When You Take Up Too Much Space


In 2008, I was working as an investment accountant navigating my way through corporate America. At that time, I knew there was something greater for me to do but I hadn’t quite put my finger on what that was. So, I kept climbing.


I was also going through a divorce at that time, so I decided it would be smart for me to take on a part-time gig for extra money. Something I didn’t have to think about too much; a departure from spreadsheets and reconciliations. I responded to a job board ad for an evening computer lab instructor at a career college. Seemed harmless enough, until they asked if I could teach a math class three nights a week. Sure, why not.


My answer to if there was something greater came in the form of a layoff from my “good” accounting job, and a 4-month severance package.


I still had my gig at the career college but after months of this new carefree life, I needed to get back to a full-time income. So, I told the college about losing my job and asked there were any extra classes that I could pick up. The current accounting instructor happened to be on his way out, which created space for me.


Over the next four years, I went from instructor to retention dean to academic dean and then “acting” faculty director. This meant that the powers that be were going to fill the director position – and in the meantime I could act like I was. I had every intention of getting the position. I was qualified for it and had the receipts.
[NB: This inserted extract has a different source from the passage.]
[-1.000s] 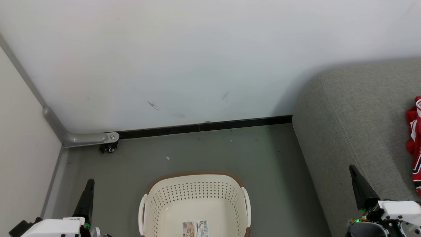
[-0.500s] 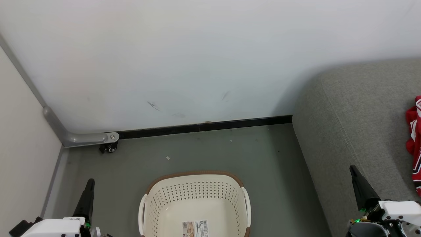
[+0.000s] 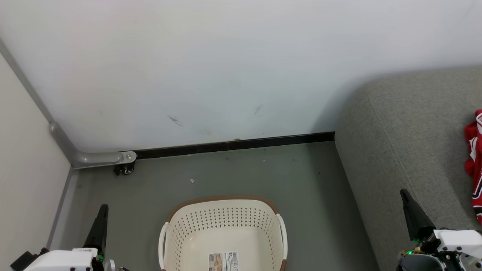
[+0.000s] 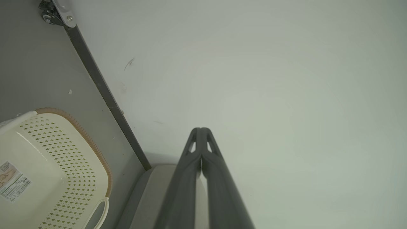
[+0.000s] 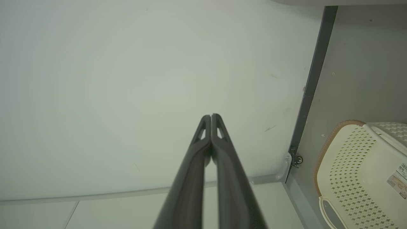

After 9-months of “acting” like a faculty director, they brought in someone else for the job. He had less experience and even fewer credentials. It was a major blow to my plan. The faculty was outraged and so were the students. I had to train my replacement. It was humiliating but I held my head high and cried later.


When I asked for specific reasons as to why I didn’t get the job, I was referred to unrelated situations when I was an instructor. It was a stretch for them to come up with that. Although unfounded, I accepted it and agreed to stay in my role of academic dean. But I wish I would have refused.


Last Tuesday, Pulitzer Prize winning journalist Nikole Hannah-Jones did just that. She refused an offer to take the Knight Chair in Race and Investigative Journalism position at UNC. The university finally granted her tenure after initially offering her a five-year contract without it. Every other person that has held the position, who were also all white, received tenure.



“For too long, powerful people have expected the people they have mistreated and marginalized to sacrifice themselves to make things whole,” Hannah-Jones said in a statement. “The burden of working for racial justice is laid on the very people bearing the brunt of the injustice, and not the powerful people who maintain it. I say to you: I refuse.”

Nikole Hannah-Jones will be taking her talents to Howard University as their Knight Chair in Race and Journalism.


Watching her interview with Gayle King was glorious. I was so happy to hear her say that she refused UNC’s offer. After the embarrassing humiliation they put her through, she had every right to refuse the position she should have had from the beginning. Their offering wasn’t genuine, after receiving pressure from students, staff, and donors.


In the realm of taking up space, Black women in academia worry about whether the way they perform their job is going to be used against them later. They also have limited options when it comes to job placement and security. I stayed at my institution because I didn’t have any other options. Thankfully, Nikole Hannah-Jones did.